• Assignment: Nothing in the data may change. Copy all of it exactly.

• Dataset records:
· · · · · · ·

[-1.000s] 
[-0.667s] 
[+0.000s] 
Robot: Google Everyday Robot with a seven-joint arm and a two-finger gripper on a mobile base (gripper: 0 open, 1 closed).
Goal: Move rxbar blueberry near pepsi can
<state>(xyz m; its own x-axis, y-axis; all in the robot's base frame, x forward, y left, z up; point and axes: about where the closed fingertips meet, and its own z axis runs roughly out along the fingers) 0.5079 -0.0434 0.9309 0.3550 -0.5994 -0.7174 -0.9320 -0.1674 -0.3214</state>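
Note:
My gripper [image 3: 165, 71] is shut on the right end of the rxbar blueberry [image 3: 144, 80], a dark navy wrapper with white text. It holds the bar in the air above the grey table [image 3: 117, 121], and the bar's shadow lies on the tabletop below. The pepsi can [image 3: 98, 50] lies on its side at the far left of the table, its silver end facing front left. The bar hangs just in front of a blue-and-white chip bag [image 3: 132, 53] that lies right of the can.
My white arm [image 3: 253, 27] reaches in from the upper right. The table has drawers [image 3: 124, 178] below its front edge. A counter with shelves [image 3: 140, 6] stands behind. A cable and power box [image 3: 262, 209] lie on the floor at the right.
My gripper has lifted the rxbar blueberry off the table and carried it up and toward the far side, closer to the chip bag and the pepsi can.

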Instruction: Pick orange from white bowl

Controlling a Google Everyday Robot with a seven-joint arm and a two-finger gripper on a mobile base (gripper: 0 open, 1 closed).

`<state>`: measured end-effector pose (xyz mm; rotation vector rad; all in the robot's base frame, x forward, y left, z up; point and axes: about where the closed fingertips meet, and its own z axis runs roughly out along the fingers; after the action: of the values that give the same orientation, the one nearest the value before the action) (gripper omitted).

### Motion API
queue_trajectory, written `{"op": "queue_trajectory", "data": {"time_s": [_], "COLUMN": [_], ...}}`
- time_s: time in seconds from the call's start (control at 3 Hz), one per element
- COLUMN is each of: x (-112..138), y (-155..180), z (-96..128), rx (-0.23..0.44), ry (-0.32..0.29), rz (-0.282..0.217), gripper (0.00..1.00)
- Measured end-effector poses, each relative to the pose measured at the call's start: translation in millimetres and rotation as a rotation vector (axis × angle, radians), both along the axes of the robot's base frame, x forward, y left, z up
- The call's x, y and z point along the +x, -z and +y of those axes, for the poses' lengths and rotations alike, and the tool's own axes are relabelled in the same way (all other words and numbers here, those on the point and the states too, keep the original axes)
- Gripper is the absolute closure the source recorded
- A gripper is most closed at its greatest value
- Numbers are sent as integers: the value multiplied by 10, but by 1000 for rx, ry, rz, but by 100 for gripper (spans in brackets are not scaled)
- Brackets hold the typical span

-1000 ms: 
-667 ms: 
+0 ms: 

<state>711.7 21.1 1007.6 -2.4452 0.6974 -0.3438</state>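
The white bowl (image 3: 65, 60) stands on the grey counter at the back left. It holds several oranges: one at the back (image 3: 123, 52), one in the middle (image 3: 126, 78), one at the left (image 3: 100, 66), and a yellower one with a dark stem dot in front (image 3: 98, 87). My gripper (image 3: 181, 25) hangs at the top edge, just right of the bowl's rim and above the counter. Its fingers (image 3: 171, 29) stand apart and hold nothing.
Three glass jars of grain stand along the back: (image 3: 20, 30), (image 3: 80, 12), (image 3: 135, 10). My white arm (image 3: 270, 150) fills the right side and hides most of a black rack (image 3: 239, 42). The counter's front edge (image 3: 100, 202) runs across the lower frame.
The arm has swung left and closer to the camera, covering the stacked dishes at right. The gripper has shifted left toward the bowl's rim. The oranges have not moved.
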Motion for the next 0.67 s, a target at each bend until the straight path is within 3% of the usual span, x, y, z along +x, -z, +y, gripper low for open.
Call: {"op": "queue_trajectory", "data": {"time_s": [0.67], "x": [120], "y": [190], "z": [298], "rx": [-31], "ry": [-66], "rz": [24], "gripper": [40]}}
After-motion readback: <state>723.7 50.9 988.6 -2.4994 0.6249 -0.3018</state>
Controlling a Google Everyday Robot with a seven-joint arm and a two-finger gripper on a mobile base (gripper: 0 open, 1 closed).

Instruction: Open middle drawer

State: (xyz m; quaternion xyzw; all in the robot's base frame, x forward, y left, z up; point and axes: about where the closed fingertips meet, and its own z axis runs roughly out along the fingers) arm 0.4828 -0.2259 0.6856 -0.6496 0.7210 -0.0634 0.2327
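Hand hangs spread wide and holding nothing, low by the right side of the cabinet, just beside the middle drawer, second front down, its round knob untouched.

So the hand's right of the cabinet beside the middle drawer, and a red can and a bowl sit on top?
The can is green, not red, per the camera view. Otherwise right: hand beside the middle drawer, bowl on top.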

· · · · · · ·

• Response area:
[-1.000s] 
[-0.667s] 
[+0.000s] 
Robot: Google Everyday Robot with a seven-joint arm and a two-finger gripper on a mobile base (gripper: 0 open, 1 closed).
Goal: Move rxbar blueberry near pepsi can
<state>(xyz m; its own x-axis, y-axis; all in the robot's base frame, x forward, y left, z up; point and axes: about where the closed fingertips meet, and its own z axis runs roughly out along the fingers) 0.5079 -0.0434 0.9309 0.3550 -0.5994 -0.7174 -0.9320 -0.1674 -0.3214</state>
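Note:
My gripper [image 3: 165, 71] is shut on the right end of the rxbar blueberry [image 3: 144, 80], a dark navy wrapper with white text. It holds the bar in the air above the grey table [image 3: 117, 121], and the bar's shadow lies on the tabletop below. The pepsi can [image 3: 98, 50] lies on its side at the far left of the table, its silver end facing front left. The bar hangs just in front of a blue-and-white chip bag [image 3: 132, 53] that lies right of the can.
My white arm [image 3: 253, 27] reaches in from the upper right. The table has drawers [image 3: 124, 178] below its front edge. A counter with shelves [image 3: 140, 6] stands behind. A cable and power box [image 3: 262, 209] lie on the floor at the right.
My gripper has lifted the rxbar blueberry off the table and carried it up and toward the far side, closer to the chip bag and the pepsi can.
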
Instruction: Pick orange from white bowl

Controlling a Google Everyday Robot with a seven-joint arm and a two-finger gripper on a mobile base (gripper: 0 open, 1 closed).

`<state>`: measured end-effector pose (xyz mm; rotation vector rad; all in the robot's base frame, x forward, y left, z up; point and axes: about where the closed fingertips meet, and its own z axis runs roughly out along the fingers; after the action: of the values that give the same orientation, the one nearest the value before the action) (gripper omitted).

### Motion API
queue_trajectory, written `{"op": "queue_trajectory", "data": {"time_s": [_], "COLUMN": [_], ...}}`
- time_s: time in seconds from the call's start (control at 3 Hz), one per element
- COLUMN is each of: x (-112..138), y (-155..180), z (-96..128), rx (-0.23..0.44), ry (-0.32..0.29), rz (-0.282..0.217), gripper (0.00..1.00)
- Measured end-effector poses, each relative to the pose measured at the call's start: translation in millimetres and rotation as a rotation vector (axis × angle, radians), both along the axes of the robot's base frame, x forward, y left, z up
- The call's x, y and z point along the +x, -z and +y of those axes, for the poses' lengths and rotations alike, and the tool's own axes are relabelled in the same way (all other words and numbers here, those on the point and the states too, keep the original axes)
- Gripper is the absolute closure the source recorded
- A gripper is most closed at its greatest value
- Numbers are sent as integers: the value multiplied by 10, but by 1000 for rx, ry, rz, but by 100 for gripper (spans in brackets are not scaled)
- Brackets hold the typical span

-1000 ms: 
-667 ms: 
+0 ms: 

<state>711.7 21.1 1007.6 -2.4452 0.6974 -0.3438</state>
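The white bowl (image 3: 65, 60) stands on the grey counter at the back left. It holds several oranges: one at the back (image 3: 123, 52), one in the middle (image 3: 126, 78), one at the left (image 3: 100, 66), and a yellower one with a dark stem dot in front (image 3: 98, 87). My gripper (image 3: 181, 25) hangs at the top edge, just right of the bowl's rim and above the counter. Its fingers (image 3: 171, 29) stand apart and hold nothing.
Three glass jars of grain stand along the back: (image 3: 20, 30), (image 3: 80, 12), (image 3: 135, 10). My white arm (image 3: 270, 150) fills the right side and hides most of a black rack (image 3: 239, 42). The counter's front edge (image 3: 100, 202) runs across the lower frame.
The arm has swung left and closer to the camera, covering the stacked dishes at right. The gripper has shifted left toward the bowl's rim. The oranges have not moved.
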Motion for the next 0.67 s, a target at each bend until the straight path is within 3% of the usual span, x, y, z along +x, -z, +y, gripper low for open.
Call: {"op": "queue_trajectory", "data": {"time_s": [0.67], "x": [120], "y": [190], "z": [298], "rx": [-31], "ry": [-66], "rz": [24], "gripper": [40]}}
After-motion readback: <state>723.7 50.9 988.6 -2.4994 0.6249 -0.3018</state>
Controlling a Google Everyday Robot with a seven-joint arm and a two-finger gripper on a mobile base (gripper: 0 open, 1 closed).

Instruction: Open middle drawer

State: (xyz m; quaternion xyzw; all in the robot's base frame, x forward, y left, z up; point and axes: about where the closed fingertips meet, and its own z axis runs roughly out along the fingers) arm 0.4828 -0.2259 0.6856 -0.6496 0.7210 -0.0634 0.2327
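Hand hangs spread wide and holding nothing, low by the right side of the cabinet, just beside the middle drawer, second front down, its round knob untouched.

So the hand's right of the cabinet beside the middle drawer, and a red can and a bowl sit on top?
The can is green, not red, per the camera view. Otherwise right: hand beside the middle drawer, bowl on top.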

The exercise is complete as it stands.